UpdraftPlus Backup Failed: When Your Safety Net Has a Hole in It

You installed UpdraftPlus. You configured it to back up to Google Drive every day. You saw the first backup complete successfully. You assumed it would keep working forever. Six months later, your site gets hacked, and you go to restore from backup. The last successful backup was four months ago. Every backup since then has been failing silently, and nobody told you.

The false sense of security

UpdraftPlus is the most popular WordPress backup plugin, with over three million active installations. And it deserves that popularity — when it works, it works well. The problem is that "when it works" part. UpdraftPlus depends on server resources, external storage authentication, and WordPress cron — and every one of these can fail without any visible indication on your site.

Your WordPress dashboard does not show a warning banner when the last backup failed. There is no red alert on your admin bar. UpdraftPlus logs the failure in its own settings page, but you have to actively navigate to that page and read the log to know something went wrong. If you set up backups six months ago and have not checked the UpdraftPlus settings page since, you have no idea whether your backups are current.

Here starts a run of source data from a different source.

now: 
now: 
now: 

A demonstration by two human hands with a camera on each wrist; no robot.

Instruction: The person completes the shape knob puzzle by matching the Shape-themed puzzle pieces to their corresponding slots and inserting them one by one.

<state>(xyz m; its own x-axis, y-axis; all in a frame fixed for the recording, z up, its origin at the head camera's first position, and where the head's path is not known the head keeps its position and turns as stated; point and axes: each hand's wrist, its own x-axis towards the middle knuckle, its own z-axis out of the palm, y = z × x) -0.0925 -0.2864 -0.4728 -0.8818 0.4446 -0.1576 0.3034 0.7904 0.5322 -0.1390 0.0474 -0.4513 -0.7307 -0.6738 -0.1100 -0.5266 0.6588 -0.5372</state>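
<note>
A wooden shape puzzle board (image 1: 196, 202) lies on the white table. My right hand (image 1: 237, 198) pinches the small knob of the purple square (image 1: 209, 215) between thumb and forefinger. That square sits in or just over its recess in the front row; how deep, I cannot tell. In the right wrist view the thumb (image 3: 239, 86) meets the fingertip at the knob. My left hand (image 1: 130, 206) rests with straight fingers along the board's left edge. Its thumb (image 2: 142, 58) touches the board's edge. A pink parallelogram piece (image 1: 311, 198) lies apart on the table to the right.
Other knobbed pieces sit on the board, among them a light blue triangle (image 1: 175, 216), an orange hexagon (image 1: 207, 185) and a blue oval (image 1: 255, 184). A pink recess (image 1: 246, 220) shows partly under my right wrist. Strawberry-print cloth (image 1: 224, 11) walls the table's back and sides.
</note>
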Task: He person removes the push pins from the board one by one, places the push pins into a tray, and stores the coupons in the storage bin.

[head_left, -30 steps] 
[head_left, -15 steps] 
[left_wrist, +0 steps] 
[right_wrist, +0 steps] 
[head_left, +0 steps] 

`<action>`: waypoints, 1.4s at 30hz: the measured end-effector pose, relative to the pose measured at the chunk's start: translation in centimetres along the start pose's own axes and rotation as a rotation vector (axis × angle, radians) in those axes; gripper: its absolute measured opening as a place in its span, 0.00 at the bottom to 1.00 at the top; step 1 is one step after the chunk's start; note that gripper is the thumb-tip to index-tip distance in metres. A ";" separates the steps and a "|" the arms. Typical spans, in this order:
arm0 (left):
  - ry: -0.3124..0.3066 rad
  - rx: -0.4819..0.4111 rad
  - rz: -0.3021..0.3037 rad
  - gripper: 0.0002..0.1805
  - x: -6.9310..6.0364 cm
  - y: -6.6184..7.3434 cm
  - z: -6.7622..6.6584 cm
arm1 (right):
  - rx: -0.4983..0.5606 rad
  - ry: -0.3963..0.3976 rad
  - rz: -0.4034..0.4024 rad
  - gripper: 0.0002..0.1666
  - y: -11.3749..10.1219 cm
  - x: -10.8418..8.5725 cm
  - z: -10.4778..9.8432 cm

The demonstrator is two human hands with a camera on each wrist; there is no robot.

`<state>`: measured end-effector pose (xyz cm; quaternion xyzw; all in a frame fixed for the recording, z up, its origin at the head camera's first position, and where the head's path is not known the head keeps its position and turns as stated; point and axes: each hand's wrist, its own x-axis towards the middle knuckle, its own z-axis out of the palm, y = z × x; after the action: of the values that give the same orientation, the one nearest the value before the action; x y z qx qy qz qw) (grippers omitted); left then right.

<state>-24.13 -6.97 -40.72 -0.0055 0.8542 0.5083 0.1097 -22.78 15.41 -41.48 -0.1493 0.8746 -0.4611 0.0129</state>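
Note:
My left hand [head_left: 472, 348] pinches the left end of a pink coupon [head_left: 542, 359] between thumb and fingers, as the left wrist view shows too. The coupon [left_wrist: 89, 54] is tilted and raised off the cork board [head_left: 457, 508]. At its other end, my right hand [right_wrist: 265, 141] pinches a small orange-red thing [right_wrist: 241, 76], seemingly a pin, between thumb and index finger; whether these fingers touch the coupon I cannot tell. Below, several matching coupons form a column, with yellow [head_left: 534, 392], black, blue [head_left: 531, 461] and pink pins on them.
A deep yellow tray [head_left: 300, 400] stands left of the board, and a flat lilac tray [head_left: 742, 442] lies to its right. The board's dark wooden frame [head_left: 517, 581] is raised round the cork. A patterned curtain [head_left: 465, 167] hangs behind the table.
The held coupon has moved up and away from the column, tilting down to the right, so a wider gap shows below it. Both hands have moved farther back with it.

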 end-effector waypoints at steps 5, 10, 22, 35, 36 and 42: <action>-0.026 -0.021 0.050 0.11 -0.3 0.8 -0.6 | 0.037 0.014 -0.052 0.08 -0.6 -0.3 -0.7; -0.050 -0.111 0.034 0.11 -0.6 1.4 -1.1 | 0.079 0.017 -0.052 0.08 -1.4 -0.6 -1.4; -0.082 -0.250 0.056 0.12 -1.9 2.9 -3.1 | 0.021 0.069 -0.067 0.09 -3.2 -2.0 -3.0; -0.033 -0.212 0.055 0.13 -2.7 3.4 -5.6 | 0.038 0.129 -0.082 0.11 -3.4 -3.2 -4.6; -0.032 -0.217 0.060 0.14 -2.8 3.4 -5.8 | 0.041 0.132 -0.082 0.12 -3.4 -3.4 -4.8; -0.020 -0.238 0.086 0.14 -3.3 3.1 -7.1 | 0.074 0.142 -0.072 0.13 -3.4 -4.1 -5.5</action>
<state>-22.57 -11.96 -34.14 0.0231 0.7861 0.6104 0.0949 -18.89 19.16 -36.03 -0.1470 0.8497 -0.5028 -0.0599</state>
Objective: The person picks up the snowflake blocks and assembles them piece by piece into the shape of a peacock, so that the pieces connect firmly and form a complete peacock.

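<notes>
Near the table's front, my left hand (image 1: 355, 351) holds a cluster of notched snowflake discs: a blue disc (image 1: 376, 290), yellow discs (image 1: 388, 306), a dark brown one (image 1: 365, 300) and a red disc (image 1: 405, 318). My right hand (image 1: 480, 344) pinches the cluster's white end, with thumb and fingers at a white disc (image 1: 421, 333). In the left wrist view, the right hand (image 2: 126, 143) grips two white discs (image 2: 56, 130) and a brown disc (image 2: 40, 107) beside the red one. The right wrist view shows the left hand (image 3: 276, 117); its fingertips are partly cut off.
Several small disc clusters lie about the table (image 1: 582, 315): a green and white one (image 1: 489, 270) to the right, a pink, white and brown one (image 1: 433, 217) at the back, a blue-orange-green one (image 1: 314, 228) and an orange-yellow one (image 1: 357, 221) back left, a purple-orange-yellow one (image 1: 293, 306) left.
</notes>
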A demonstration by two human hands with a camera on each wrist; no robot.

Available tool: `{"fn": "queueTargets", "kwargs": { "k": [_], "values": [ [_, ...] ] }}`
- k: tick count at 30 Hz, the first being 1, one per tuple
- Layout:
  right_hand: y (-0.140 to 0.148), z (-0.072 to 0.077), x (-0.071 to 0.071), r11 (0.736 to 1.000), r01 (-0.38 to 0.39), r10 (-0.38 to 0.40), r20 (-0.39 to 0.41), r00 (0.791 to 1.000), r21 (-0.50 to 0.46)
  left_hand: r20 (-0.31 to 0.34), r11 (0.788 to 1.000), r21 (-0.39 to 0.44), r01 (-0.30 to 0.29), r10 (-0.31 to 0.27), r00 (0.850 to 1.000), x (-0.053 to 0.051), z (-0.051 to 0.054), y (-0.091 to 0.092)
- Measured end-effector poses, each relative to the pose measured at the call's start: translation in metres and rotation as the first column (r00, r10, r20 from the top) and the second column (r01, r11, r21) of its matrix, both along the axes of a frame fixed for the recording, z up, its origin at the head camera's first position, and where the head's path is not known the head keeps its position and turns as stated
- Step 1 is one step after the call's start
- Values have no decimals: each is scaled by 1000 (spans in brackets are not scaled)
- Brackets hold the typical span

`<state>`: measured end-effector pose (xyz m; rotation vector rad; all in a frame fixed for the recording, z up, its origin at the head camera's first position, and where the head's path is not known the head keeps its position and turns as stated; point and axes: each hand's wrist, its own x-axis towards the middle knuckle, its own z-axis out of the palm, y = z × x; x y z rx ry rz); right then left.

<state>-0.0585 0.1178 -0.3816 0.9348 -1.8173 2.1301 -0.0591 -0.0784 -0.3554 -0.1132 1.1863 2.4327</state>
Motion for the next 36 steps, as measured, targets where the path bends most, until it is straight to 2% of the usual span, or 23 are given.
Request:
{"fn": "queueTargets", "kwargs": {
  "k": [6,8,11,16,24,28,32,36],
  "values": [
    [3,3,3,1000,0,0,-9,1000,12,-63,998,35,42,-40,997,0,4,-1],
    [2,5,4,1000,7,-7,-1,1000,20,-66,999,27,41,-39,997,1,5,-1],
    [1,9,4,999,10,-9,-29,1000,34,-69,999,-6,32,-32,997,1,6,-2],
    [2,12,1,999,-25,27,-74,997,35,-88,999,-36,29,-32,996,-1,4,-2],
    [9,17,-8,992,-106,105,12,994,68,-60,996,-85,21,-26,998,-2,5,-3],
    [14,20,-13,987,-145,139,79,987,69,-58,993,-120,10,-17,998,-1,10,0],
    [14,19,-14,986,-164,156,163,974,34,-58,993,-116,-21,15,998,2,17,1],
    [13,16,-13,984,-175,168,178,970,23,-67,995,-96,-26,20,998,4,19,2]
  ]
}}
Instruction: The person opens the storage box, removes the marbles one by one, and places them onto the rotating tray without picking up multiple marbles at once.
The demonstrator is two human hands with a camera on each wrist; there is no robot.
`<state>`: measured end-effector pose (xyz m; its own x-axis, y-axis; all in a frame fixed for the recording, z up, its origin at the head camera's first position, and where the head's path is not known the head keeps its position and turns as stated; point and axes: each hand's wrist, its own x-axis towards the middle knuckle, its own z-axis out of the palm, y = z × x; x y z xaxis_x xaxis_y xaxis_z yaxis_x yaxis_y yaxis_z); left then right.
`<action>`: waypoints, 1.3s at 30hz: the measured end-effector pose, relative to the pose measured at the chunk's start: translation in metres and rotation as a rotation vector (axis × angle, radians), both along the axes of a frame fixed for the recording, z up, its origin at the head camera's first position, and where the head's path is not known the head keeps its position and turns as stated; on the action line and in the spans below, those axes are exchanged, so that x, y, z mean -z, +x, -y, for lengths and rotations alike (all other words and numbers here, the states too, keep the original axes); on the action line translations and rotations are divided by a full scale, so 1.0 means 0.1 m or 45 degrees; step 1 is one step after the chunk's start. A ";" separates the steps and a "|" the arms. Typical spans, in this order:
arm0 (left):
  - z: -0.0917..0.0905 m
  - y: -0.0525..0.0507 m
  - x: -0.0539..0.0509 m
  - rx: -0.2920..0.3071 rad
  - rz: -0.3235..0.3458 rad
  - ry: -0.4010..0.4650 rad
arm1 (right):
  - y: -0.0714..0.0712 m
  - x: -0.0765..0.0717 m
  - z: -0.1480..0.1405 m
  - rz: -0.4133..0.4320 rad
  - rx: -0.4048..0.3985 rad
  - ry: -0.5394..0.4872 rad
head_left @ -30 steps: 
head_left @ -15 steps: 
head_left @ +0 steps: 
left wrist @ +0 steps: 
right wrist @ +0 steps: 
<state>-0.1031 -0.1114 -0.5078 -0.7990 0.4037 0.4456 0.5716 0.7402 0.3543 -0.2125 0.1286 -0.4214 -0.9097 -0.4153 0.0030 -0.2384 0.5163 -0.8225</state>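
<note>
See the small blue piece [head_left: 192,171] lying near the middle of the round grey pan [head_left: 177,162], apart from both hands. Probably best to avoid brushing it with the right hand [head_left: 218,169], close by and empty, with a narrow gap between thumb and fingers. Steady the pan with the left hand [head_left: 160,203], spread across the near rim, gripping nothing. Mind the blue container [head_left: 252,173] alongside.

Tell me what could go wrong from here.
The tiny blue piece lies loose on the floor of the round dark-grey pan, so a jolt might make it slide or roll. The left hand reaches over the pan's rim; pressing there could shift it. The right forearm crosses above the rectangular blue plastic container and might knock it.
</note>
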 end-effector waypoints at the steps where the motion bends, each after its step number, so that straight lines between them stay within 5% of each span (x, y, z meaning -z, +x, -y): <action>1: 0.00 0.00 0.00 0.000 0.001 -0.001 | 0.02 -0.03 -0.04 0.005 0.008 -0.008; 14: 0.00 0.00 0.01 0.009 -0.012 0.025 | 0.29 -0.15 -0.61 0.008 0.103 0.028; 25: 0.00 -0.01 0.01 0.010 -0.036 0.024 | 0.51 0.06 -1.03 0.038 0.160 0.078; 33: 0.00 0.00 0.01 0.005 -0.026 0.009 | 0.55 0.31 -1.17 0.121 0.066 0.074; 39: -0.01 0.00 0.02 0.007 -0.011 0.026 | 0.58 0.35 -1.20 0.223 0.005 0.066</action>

And that is exactly the problem. Backups are insurance. You do not check them until you need them. And if you discover they have been failing only when you need to restore after a hack, a server crash, or a catastrophic plugin conflict — you have no safety net at the worst possible moment.

Cause 1: Disk space exhaustion from partial backups

This is the most common and the most destructive cause of UpdraftPlus backup failures. When UpdraftPlus creates a backup, it needs to write temporary files to your server's disk. It creates compressed archives of your WordPress files — themes, plugins, uploads, and the database — in the wp-content/updraft/ directory. Once the archives are complete, it uploads them to your remote storage (Google Drive, Dropbox, Amazon S3, etc.) and then deletes the local copies.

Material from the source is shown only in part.